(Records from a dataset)
○ ○ ○

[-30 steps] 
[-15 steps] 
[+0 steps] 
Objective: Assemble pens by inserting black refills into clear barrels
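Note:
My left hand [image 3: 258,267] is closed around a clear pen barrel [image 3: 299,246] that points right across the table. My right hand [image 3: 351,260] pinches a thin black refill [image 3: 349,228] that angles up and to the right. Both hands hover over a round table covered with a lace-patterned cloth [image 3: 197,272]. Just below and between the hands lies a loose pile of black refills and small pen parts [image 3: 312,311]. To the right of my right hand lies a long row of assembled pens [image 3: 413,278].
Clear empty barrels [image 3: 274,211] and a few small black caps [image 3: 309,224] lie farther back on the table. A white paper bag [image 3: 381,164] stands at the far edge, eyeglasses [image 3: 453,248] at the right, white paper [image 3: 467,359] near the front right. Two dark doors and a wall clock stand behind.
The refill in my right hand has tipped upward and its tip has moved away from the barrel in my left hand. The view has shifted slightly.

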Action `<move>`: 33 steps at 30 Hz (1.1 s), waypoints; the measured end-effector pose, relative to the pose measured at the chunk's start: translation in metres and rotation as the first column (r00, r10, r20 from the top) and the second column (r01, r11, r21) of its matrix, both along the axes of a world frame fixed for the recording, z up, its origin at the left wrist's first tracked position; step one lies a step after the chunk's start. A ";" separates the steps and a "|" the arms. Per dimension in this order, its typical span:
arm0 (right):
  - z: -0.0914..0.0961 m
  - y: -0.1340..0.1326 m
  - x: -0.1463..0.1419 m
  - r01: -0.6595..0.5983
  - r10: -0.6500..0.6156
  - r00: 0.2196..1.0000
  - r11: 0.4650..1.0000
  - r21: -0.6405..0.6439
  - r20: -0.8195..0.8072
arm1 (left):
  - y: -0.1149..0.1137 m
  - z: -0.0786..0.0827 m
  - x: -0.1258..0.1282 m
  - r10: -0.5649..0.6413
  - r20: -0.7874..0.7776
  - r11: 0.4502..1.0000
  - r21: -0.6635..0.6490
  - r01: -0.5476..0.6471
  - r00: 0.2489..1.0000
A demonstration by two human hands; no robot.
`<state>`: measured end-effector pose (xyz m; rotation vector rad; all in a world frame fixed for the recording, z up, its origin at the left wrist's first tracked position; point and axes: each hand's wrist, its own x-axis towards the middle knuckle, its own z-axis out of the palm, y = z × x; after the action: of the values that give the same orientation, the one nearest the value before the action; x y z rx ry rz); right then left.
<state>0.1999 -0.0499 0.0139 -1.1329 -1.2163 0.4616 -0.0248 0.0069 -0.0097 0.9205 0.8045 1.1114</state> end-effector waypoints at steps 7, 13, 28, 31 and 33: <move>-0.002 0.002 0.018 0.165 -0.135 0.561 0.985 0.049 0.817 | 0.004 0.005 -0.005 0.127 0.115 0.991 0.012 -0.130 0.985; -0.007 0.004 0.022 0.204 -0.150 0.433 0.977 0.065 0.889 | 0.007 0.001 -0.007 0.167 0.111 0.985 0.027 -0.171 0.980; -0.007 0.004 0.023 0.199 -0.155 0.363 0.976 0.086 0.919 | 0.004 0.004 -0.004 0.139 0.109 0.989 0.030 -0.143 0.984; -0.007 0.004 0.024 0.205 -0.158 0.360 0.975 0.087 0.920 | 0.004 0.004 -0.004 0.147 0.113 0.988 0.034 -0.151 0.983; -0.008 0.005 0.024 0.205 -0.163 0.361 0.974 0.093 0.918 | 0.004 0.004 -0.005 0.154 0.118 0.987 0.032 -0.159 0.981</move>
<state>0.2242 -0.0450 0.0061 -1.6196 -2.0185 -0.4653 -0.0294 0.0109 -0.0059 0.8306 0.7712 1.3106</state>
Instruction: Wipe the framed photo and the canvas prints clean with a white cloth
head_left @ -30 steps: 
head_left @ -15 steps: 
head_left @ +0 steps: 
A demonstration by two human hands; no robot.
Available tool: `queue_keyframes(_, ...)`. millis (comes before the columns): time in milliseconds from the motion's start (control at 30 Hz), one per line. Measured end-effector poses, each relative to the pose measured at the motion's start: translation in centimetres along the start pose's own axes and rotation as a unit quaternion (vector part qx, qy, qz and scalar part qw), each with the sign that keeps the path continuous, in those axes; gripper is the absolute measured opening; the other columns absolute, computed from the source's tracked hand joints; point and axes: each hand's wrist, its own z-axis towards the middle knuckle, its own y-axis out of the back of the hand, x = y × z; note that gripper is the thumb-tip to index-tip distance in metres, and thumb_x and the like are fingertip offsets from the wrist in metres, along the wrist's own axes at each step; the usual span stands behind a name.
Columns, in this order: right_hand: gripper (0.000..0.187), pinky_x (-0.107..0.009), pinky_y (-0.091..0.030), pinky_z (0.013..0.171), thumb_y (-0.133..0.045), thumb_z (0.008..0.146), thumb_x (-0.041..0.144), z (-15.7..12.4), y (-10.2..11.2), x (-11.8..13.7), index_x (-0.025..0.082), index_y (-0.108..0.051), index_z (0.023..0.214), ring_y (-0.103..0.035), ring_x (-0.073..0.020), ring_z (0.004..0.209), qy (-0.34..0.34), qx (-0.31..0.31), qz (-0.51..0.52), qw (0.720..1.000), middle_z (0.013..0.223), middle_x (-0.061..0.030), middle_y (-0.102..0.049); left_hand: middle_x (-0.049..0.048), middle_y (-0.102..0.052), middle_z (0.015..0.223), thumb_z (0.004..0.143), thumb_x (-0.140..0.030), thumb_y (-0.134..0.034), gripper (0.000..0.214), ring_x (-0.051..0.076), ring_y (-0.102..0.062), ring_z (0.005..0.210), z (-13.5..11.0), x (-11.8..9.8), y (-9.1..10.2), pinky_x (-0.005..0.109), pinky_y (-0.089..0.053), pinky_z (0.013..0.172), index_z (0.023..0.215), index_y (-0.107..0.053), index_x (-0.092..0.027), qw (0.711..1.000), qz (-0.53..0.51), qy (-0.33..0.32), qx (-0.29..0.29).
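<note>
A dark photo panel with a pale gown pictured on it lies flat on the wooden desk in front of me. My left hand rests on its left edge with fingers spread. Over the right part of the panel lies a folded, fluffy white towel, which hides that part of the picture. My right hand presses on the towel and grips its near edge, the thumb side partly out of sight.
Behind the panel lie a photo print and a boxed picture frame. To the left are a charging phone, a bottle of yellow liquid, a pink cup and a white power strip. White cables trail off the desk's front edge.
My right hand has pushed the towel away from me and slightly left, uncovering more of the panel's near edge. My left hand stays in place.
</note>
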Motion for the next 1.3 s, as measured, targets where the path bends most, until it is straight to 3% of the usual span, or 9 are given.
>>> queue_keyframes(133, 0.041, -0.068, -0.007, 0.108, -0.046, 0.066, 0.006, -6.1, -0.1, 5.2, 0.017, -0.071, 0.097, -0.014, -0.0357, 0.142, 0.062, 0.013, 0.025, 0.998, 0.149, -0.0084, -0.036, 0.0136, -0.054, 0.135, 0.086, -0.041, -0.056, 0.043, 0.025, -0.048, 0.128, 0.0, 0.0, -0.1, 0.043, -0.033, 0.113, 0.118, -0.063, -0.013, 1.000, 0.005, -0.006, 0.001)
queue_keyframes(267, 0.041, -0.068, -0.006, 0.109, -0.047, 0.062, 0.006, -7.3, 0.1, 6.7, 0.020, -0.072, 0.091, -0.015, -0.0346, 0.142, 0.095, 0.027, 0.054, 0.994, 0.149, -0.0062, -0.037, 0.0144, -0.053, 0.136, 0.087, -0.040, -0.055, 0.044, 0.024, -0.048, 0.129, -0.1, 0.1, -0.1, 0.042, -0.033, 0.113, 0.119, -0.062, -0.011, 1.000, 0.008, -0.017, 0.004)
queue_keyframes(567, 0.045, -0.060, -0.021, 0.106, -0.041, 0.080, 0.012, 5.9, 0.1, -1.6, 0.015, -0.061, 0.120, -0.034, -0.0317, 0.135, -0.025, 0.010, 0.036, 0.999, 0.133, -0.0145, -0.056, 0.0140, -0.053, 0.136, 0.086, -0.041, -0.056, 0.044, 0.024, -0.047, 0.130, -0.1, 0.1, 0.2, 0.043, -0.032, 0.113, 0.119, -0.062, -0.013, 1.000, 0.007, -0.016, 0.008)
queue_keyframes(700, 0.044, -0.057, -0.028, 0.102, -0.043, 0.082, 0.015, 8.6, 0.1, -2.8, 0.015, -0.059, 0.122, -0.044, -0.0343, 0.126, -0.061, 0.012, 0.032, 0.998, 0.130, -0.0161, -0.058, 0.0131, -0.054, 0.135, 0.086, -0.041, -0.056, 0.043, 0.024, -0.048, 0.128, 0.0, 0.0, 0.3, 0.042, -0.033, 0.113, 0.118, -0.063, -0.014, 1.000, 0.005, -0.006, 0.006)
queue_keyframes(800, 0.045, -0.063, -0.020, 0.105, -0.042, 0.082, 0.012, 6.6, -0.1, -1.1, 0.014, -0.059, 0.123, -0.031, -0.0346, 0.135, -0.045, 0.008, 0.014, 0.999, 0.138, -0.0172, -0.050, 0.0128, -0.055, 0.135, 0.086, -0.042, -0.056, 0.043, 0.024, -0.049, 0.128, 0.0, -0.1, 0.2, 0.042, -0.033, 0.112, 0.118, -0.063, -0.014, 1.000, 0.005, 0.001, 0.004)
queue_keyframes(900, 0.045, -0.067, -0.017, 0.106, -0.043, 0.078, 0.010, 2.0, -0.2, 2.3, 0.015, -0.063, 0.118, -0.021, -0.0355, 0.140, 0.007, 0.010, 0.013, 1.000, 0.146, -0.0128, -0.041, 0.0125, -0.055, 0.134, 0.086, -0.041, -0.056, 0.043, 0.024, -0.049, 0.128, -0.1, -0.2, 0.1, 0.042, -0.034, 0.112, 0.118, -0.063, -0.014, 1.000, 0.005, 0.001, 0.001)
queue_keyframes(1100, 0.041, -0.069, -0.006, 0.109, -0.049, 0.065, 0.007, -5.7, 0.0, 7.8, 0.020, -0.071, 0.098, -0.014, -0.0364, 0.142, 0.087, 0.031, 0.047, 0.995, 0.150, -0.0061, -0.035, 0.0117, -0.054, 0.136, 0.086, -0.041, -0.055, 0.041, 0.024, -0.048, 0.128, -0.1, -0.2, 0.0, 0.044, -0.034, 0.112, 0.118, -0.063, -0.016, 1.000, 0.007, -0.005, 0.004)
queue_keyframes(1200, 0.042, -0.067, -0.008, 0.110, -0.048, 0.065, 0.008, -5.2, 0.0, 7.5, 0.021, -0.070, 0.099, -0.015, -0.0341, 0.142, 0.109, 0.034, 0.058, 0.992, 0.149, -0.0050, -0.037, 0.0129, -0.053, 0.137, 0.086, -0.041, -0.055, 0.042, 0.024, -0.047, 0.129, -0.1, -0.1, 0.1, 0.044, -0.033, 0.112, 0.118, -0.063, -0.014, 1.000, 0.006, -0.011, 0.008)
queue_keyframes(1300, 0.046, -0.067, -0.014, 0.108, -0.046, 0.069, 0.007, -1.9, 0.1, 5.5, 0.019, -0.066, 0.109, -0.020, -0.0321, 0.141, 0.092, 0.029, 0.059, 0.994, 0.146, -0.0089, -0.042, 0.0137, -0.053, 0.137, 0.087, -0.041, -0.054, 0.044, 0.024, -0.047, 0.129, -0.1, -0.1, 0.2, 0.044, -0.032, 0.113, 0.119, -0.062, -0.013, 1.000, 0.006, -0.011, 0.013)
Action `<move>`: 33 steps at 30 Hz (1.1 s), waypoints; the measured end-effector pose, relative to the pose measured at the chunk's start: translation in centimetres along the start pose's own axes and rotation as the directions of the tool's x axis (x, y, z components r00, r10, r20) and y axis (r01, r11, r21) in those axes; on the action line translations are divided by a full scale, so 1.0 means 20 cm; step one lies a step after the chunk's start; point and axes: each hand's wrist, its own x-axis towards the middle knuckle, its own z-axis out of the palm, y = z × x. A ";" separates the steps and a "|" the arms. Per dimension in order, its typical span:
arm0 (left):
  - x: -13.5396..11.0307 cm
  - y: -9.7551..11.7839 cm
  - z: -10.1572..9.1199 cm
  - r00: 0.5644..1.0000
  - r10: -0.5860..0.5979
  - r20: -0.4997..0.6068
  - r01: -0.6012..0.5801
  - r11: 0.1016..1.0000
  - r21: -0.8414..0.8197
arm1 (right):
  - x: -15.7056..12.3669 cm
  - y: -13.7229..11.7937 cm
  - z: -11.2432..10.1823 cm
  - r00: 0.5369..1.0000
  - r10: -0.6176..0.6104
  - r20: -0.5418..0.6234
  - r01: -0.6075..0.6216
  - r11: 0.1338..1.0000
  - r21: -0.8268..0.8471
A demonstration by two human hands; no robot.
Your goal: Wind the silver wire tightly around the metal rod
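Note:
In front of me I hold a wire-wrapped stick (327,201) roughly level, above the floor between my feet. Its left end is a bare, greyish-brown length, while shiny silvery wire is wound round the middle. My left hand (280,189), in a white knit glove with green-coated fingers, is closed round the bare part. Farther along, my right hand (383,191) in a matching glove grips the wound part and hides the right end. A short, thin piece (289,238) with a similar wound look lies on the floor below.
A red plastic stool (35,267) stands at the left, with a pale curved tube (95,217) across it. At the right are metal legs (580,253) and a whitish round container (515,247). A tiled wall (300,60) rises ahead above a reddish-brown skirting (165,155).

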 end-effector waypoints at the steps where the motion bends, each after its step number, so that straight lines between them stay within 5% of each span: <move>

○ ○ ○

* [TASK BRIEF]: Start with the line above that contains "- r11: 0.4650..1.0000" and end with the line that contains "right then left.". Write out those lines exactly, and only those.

* [ANSWER TO THE PROBLEM]:
  - r11: 0.4650..1.0000
  - r21: -0.6405..0.6439
  - r20: -0.8195..0.8072
arm1 (left):
  - y: -0.1149..0.1137 m
  - z: -0.0786..0.0827 m
  - x: -0.1258..0.1282 m
  - r10: -0.5649..0.6413
  - r20: -0.7874..0.7776
  - r11: 0.4502..1.0000
  - r21: -0.6635..0.6490
  - r01: -0.5476..0.6471
  - r00: 0.2489..1.0000
A demonstration by two human hands; no robot.
`<state>`: measured end-effector pose (xyz m; rotation vector rad; all in a world frame fixed for the recording, z up, its origin at the left wrist's first tracked position; point and axes: each hand's wrist, its own x-axis towards the middle knuckle, its own z-axis out of the palm, y = z × x; after the action: of the values that give the same orientation, the one nearest the value before the action; x y z rx ry rz); right then left.

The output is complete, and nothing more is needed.